So you might think that reading a long appreciation of Phyllis Jenkins would be as useless as learning Esperanto. But in the long view, everything has a use — including Esperanto, as more than one kolera leganto (angry reader) informed me when I made a joke in my last column. It happens that Im a fan of the language, people; in my youth I had an Esperanto dictionary. And I know that Esperanto was approved as the worlds language by a majority of League of Nations delegates, and denounced by Hitler and Stalin.

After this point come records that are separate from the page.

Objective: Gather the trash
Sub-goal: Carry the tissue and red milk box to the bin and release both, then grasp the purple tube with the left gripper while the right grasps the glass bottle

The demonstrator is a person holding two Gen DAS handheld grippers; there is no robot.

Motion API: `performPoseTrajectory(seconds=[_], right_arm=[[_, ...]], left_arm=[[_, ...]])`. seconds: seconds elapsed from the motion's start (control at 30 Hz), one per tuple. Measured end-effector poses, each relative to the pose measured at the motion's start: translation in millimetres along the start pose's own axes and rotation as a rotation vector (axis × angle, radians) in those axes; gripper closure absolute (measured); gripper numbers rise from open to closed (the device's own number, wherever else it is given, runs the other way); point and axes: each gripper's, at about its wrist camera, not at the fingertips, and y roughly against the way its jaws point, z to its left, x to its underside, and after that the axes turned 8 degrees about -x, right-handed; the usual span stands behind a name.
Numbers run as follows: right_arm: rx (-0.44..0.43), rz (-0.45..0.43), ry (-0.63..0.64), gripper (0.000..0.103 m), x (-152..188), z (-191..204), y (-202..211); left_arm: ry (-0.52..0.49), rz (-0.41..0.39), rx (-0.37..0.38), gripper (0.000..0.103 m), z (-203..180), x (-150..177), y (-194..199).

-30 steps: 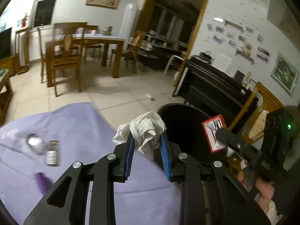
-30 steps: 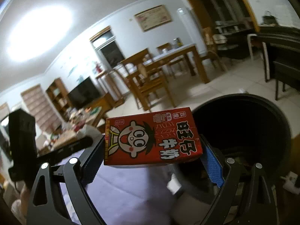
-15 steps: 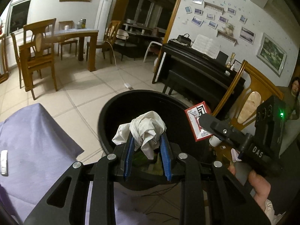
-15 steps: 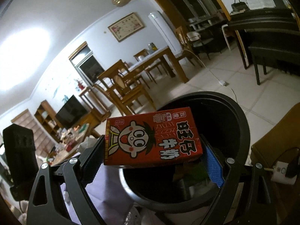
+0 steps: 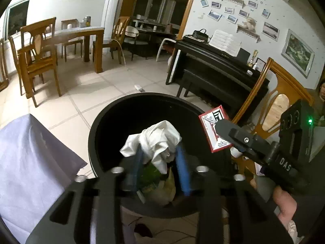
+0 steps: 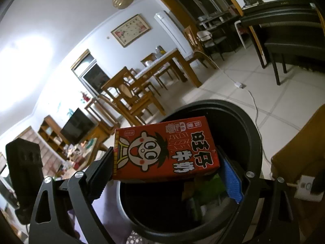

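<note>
Grippers [image 5: 159, 162] [image 6: 168, 172] poised over bin [image 5: 105, 126]
</note>
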Motion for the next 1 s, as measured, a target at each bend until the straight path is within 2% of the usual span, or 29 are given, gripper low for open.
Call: performPoseTrajectory(seconds=[0.03,0.07,0.1,0.17,0.33,0.5,0.67,0.9,1.0], right_arm=[[0.002,0.004,0.0,0.011,-0.6,4.6,-2.0],[0.004,0.007,-0.004,0.011,-3.4,3.5,-3.2],[0.004,0.01,-0.006,0.01,-2.0,5.4,-3.3],[0.003,0.008,-0.006,0.005,0.6,10.6,-2.3],[0.0,0.015,-0.008,0.005,6.3,16.3,-1.8],[-0.013,0.054,0.024,0.005,18.6,41.2,-8.1],[-0.044,0.1,0.084,0.005,31.7,84.3,-25.0],[-0.123,0.2,0.208,0.008,61.4,166.2,-68.6],[-0.153,0.253,0.254,0.014,74.0,197.9,-89.5]], left_arm=[[0.002,-0.014,-0.018,0.029,0.2,-1.3,2.9],[0.004,-0.04,-0.034,0.012,0.2,-0.8,7.1],[0.006,-0.086,-0.054,0.01,1.7,0.8,15.5],[-0.003,-0.102,-0.057,0.01,5.6,1.5,24.2],[0.027,-0.092,-0.071,0.01,23.4,9.0,40.0],[0.074,-0.078,-0.114,0.01,51.1,27.0,66.3],[0.116,-0.068,-0.219,0.01,90.2,52.4,95.9],[0.201,-0.018,-0.407,0.01,161.9,90.5,128.9],[0.216,0.021,-0.427,0.011,182.3,100.2,130.8]])
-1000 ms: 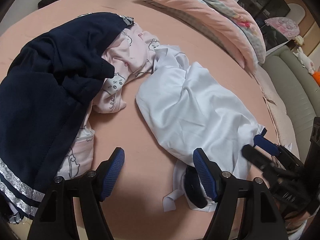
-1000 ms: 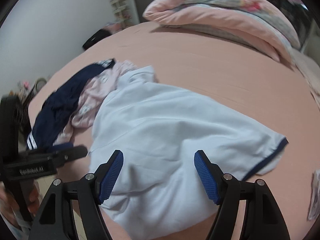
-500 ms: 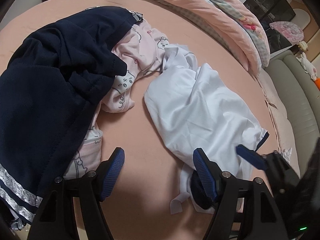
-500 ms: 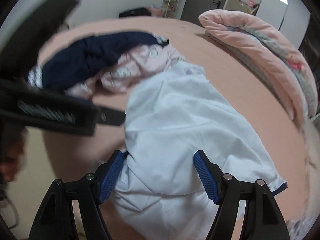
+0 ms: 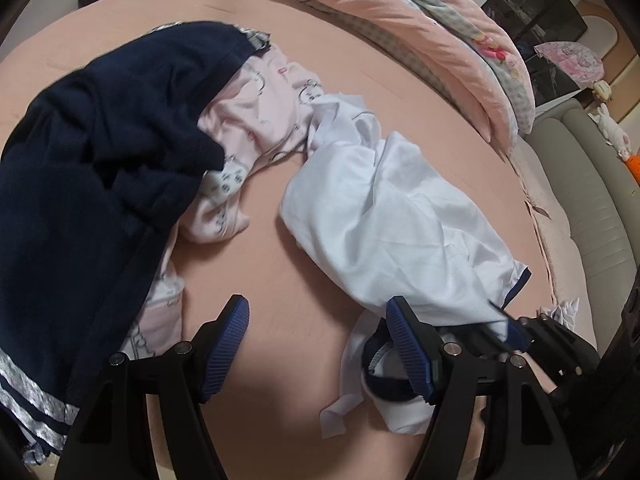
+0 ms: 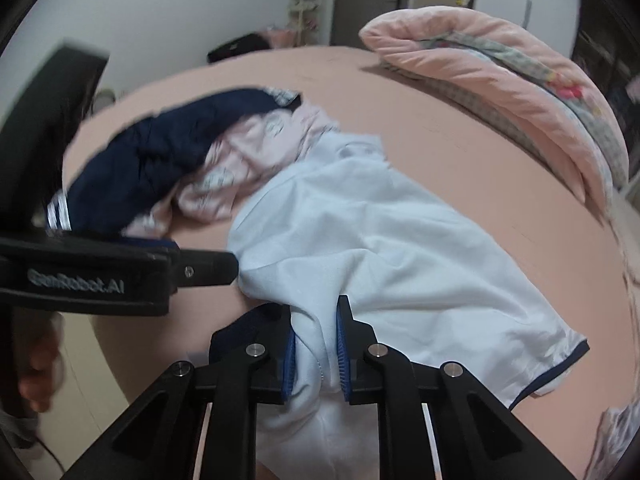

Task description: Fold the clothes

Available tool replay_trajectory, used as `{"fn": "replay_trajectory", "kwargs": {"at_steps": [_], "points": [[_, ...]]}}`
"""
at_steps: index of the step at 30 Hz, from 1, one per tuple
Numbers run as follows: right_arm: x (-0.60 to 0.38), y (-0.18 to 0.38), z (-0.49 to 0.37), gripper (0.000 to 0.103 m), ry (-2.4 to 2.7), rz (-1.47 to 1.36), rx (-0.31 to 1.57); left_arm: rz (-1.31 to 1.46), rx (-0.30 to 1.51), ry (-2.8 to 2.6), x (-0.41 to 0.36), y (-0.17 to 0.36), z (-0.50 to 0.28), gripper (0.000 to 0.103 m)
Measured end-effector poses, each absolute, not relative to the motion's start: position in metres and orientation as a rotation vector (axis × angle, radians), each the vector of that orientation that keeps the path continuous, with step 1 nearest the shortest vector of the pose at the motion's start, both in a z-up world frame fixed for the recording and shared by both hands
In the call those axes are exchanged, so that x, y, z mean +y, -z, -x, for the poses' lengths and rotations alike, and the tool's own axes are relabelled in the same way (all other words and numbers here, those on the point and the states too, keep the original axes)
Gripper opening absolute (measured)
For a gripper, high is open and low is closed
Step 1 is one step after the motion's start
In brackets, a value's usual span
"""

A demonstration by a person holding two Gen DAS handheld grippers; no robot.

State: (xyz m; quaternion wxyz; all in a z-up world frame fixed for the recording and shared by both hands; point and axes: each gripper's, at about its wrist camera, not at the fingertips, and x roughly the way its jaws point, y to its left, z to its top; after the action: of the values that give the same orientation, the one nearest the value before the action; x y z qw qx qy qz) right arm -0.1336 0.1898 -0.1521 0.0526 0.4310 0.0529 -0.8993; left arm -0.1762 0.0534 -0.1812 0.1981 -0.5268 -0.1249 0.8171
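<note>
Item: white shirt (image 6: 360,240), navy-trimmed, crumpled on the pink bed (image 5: 300,300) near its front edge, just beside a pink printed garment (image 5: 256,120) and a navy garment (image 5: 100,160)

Right tool (image 6: 316,356): jaws have just been closing; pads now pinch a bunched fold of the shirt's near edge

Left tool (image 5: 316,344): jaws wide, nothing held, over bare sheet beside the shirt

Handling: you'd do well to take a second edge with the left tool, then draw the shirt flat and clear of its neighbours before any fold

Containers: none in view; a folded quilt (image 5: 420,32) lies at the far side of the bed
</note>
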Motion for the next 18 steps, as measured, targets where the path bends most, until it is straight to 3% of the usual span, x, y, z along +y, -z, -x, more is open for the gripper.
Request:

But I detemig^i (digress). The point is that what we dont know can diminish us; that the world is full of wonders we havent noticed; that there are plenty of exemplary people who dont get into People — though Phyllis did grace the pages of Life magazine in 1953. In fact, Phyllis lived one of the fullest, most fascinating lives I know. And Im sure I dont know a tenth of what she did. But what I know was choice. I think its worth sharing with readers who could benefit from learning about an extraordinary lady — a classic.

The bare facts: Phyllis Adams Kirkland Jenkins was born into privilege on the East Side of Manhattan in 1923; came of age in a dazzling period for New York society; trod the boards as a young actress; reported on the Nuremberg trials of top Nazis; helped pioneer the daytime talk show; married a handsome actor and then an even handsomer designer of sets for stage and screen; gave unstintingly to Amnesty International and other worthy charities; left behind a loving, lovely family and a host of bereft friends.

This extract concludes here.